Something I see every morning as I walk to work. For the longest time I read it as 'You  are not done." 


They will have to find the freshly dug grave themselves. They wait for a while, sitting around the coffin at the gatehouse of the graveyard, for the shooting to abate, but the sheikh says it has been like that for 3 days. This could go on for hours and hours, maybe even days. There is no refrigerator, because there’s no electricity, and so there’s some urgency in getting the lady settled.
Let’s go,” says the father in-law. And here they go; the sheikh in his thick dark long mantle, and 3 men in black woolen suits, balancing a wooden coffin, in search of a grave. But the place is packed with graves, and there are no real walkways in between. They’ve got to climb over other graves in order to get to the corner indicated. In woolen suits. In the heat. With a heavy coffin. And with sporadic shooting around them. And they clamber and climb, constantly balancing the coffin, and they sweat and sweat. And they just cannot find that hole! Where’s the grave? Where’s the darn custodian?

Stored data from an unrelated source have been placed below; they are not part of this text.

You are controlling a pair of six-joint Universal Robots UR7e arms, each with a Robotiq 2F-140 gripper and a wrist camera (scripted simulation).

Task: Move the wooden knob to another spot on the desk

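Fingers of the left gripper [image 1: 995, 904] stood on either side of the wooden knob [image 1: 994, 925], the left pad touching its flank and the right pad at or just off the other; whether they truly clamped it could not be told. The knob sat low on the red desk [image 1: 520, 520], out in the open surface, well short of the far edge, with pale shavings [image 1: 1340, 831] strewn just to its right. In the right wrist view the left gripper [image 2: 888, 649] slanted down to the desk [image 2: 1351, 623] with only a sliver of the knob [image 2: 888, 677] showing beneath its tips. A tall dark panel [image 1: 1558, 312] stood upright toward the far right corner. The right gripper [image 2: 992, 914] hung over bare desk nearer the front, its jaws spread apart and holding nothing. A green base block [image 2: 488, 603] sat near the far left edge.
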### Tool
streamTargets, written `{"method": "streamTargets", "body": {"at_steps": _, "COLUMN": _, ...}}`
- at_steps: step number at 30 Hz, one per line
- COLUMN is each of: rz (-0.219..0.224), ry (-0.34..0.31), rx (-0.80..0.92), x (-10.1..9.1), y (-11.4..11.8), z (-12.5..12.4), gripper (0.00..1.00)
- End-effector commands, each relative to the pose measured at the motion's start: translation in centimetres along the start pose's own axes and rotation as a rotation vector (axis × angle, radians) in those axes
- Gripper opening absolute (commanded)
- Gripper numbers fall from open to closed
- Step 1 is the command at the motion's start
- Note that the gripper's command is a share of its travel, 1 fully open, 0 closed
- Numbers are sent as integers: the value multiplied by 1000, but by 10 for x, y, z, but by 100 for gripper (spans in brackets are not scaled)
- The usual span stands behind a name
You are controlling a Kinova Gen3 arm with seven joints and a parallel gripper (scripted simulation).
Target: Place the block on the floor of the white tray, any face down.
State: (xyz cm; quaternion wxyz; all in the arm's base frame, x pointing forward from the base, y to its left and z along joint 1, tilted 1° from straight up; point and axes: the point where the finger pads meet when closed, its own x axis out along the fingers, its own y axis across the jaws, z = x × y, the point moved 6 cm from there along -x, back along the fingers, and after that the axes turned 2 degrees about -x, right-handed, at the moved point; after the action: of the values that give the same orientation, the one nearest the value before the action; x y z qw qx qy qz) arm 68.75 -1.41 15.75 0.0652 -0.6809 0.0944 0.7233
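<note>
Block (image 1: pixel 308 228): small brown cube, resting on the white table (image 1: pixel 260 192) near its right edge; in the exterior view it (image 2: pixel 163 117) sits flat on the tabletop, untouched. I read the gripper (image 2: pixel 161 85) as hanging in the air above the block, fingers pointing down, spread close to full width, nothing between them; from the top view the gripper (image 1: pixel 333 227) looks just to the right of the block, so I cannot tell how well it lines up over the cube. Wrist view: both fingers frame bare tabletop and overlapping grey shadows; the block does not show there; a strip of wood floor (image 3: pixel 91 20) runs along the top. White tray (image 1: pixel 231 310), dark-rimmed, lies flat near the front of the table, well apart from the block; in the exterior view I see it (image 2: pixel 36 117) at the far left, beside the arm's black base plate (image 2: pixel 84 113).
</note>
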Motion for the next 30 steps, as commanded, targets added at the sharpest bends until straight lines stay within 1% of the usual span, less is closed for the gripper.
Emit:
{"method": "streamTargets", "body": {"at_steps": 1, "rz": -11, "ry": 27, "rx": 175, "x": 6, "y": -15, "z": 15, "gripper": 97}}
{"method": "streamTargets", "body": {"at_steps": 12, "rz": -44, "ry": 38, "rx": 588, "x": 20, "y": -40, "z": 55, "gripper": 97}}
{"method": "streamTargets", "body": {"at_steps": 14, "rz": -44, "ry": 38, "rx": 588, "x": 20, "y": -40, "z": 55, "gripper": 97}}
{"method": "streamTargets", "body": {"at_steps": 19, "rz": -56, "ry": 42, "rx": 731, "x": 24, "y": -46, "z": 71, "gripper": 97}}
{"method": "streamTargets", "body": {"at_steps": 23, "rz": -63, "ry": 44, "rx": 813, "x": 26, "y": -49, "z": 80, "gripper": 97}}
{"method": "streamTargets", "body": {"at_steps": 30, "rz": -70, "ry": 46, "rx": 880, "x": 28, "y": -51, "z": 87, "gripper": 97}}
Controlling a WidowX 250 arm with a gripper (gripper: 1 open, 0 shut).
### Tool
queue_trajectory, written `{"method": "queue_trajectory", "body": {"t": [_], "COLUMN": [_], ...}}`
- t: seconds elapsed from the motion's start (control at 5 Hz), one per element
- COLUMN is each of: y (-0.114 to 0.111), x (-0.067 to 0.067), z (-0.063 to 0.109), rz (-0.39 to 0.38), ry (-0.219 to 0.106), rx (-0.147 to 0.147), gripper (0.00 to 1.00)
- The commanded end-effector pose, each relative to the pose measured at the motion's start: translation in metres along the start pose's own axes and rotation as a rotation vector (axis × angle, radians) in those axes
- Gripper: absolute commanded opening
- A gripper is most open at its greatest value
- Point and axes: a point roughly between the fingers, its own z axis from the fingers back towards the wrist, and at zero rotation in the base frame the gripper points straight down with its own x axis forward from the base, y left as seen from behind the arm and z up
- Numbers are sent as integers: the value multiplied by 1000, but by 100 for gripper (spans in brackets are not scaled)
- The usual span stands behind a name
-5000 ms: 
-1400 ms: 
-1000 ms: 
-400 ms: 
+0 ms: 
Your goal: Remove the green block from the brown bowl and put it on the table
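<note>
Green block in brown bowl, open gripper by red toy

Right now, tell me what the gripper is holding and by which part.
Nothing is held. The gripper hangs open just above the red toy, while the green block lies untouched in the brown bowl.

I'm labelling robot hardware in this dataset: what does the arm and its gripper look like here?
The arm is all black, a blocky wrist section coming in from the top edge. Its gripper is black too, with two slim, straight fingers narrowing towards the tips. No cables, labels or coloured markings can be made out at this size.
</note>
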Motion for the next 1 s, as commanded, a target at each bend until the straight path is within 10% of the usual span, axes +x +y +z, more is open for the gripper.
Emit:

It doesn’t take long for them to get a laughing fit. It’s like a movie, a scene from a slapstick. It just cannot get more ridiculous than this.
They eventually find the grave. The sheikh says his prayers, one of the workers of the graveyard has finally joined them, and so together they place her body, and cover it. 


A cemetery near Shatila (West-Beirut)

 My son helped bury his grandmother. From the washing to the dressing up, the escorting of her body to the graveyard to the actual burial. He was 14 then. He thought it quite impressive. Only the men assist at muslim funerals, and I think it made him feel special that he was considered ‘one of the men’. At his great-aunt’s funeral, a christian funeral this time, I practically had to pull him back into line, so curious he was as to where that coffin was going to go and how deep the hole was.

What a tree!

Death is a sad event, but when death comes at an advanced age, after all is done, surrounded by your loved ones, there is dignity in it all. 

9 comments:

Mich said...

A beautiful post. I think the saddest is for those who stay behind and have to cope with the loss, no matter what the age of the deceased. God Bless...

poshlemon said...

I love your writing.

Sietske said...

Thank you ladies! Your comments is what makes writing worth while.:)

Jean Grant said...

I lived in Beirut 1966-76 and needed info for a novel I'm writing which is partly set there. How I love this page. Thank you! I had not realized the beauty of the cemeteries.

Paul Combs said...

Loved the story, our dear Sietske. Antoinette and I miss Beirut soooo much, so we can't get enough wonderful stories about the wonderful folks who make Lebanon the special country that it is.

Mrs. B said...
This comment has been removed by the author.
Mrs. B said...

Well, I am rereading your posting, again. I am that "dear friend" you wrote about in 2012. And now I am dealing with the death of my sister last Sunday. Thank you for lighting a candle for her at the church in Cremieu, France!